Europa (AK-81) was never commissioned and thus never bore the USS designation.

The ship was laid down 2 March 1942 as MV William Lester, a Maritime Commission type (N3-M-A1) hull, under Maritime Commission contract (MC hull 464), at the Penn-Jersey Shipbuilding Company of Camden, New Jersey and launched 7 December 1942. Assigned to the Navy as Europa (AK-81), named for Europa, the smallest of the Galilean moons of planet Jupiter, scheduled to become an . She was delivered to the Navy uncompleted 24 November 1943; transferred the next day, 25 November 1943, to the United States Army; stricken from Navy lists 6 December 1943.

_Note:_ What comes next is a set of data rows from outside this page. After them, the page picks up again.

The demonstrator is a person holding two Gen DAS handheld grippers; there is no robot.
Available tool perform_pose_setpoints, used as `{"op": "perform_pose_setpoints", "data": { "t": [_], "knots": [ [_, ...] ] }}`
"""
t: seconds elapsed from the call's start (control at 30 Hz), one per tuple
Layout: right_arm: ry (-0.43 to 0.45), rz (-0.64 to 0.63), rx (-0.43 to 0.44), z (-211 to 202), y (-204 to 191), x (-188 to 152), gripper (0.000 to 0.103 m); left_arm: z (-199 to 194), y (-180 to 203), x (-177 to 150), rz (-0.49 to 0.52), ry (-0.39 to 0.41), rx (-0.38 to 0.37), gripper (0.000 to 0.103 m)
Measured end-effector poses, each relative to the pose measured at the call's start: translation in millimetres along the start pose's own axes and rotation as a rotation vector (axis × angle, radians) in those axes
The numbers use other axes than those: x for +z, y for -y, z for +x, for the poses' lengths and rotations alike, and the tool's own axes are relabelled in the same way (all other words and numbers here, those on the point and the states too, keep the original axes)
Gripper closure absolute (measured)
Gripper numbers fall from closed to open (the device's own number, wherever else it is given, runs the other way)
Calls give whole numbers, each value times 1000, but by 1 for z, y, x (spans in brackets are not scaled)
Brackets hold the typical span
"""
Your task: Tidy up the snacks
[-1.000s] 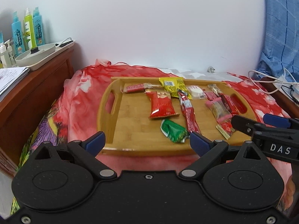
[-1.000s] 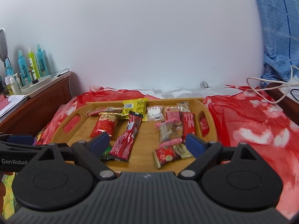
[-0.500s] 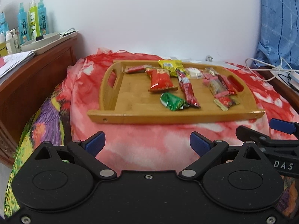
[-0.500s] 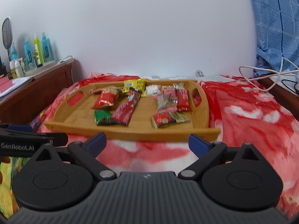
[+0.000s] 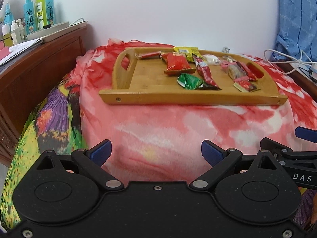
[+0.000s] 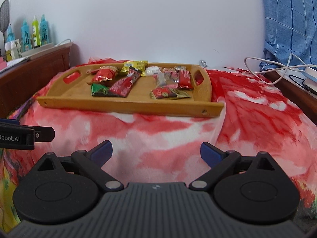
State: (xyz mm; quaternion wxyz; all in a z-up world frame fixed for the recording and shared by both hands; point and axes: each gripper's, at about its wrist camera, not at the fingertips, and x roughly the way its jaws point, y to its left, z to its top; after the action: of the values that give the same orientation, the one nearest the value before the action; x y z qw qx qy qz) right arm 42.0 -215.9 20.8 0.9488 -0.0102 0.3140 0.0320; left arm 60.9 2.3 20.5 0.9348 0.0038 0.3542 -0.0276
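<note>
Nearest in the left wrist view, the left gripper (image 5: 156, 152) has its blue-padded fingers (image 5: 100, 150) spread wide with nothing between them, only the red and white blanket (image 5: 178, 127) beneath. Just off its right finger, part of the right gripper (image 5: 285, 152) shows.

In the right wrist view the right gripper (image 6: 156, 151) has been easing its jaws apart and they stand wide, empty, over the same blanket; the left gripper (image 6: 25, 135) pokes in beside its left finger.

Beyond both sets of fingertips, well apart from them, a wooden tray (image 5: 142, 96) rests on the blanket with the snacks (image 5: 198, 71) on it. Closest to the fingers lie a green packet (image 5: 189, 81) and a small red square packet (image 5: 245, 85). Between them a long dark red bar (image 5: 206, 73) slants away. Behind the green packet sits a puffed red bag (image 5: 177, 64), and farther still a yellow packet (image 5: 185, 51) and a white wrapped sweet (image 5: 212, 59) near the tray's far rim.

Past the left finger, a wooden cabinet (image 5: 39, 67) carries bottles (image 5: 39, 11).
</note>
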Motion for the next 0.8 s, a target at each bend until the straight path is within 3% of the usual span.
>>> {"op": "perform_pose_setpoints", "data": {
  "t": [0.3, 0.8],
  "knots": [
    [-30, -11, -17, 7, -2, -10, 0, 9, -4, -10, -14, -24, 7, 6],
    [19, -36, -41, 10, -9, -19, 0, 18, -3, -12, 24, -29, -11, 0]
  ]
}}
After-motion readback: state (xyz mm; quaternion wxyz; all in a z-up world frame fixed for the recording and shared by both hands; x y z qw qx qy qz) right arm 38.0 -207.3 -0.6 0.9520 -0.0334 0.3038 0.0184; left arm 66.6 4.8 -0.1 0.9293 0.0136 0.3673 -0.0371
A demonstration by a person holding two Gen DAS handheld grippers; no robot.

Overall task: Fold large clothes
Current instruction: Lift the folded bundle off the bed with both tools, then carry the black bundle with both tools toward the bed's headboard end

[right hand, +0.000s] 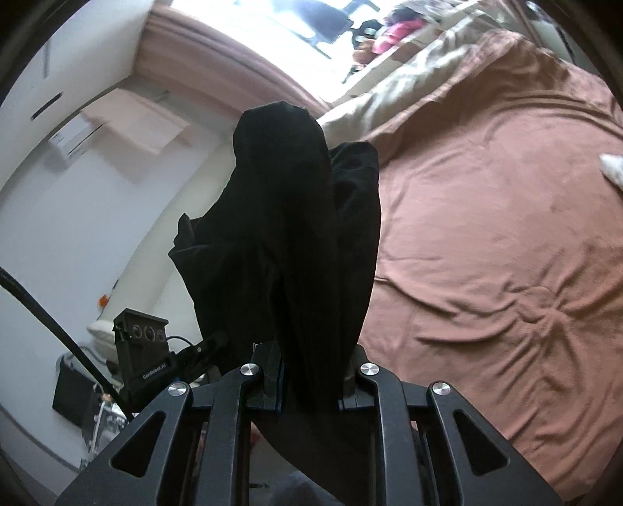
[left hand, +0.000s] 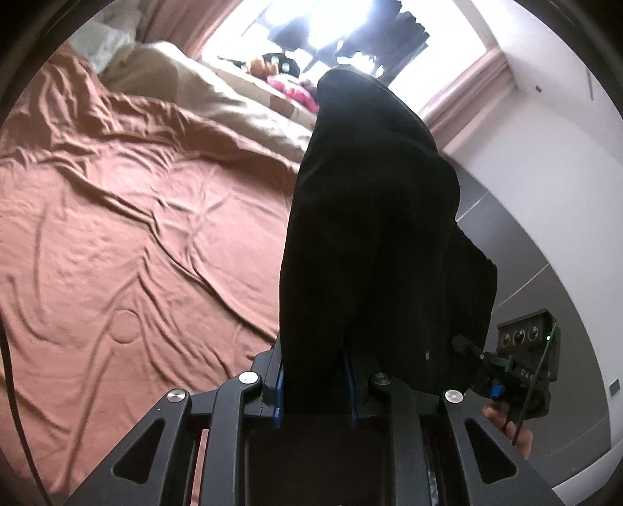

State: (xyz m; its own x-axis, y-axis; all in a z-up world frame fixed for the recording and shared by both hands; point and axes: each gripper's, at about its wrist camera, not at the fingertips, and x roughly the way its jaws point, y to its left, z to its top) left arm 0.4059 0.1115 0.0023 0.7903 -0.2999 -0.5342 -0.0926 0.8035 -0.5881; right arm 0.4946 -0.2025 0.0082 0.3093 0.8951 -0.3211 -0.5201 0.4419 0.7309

The ship, renamed Thomas F. Farrell Jr., after an engineering officer killed 25 February 1944 at Anzio, began conversion in December, 1943 to an Engineer Port Repair ship manned by a military crew under the U.S. Army Corps of Engineers. The ship did not complete conversion until 30 April 1944 and did not sail for Europe until late summer. The ship was one of the port repair ships making it to Europe in time to assist in the restoration of ports.

Thomas F. Farrell Jr. was laid up in the reserve fleet at Suisun Bay on 12 June 1947 and sold to Zidell Explorations, Inc. by Maritime Administration sale 14 April 1965 for non-transportation use. The ship was scrapped in 1967.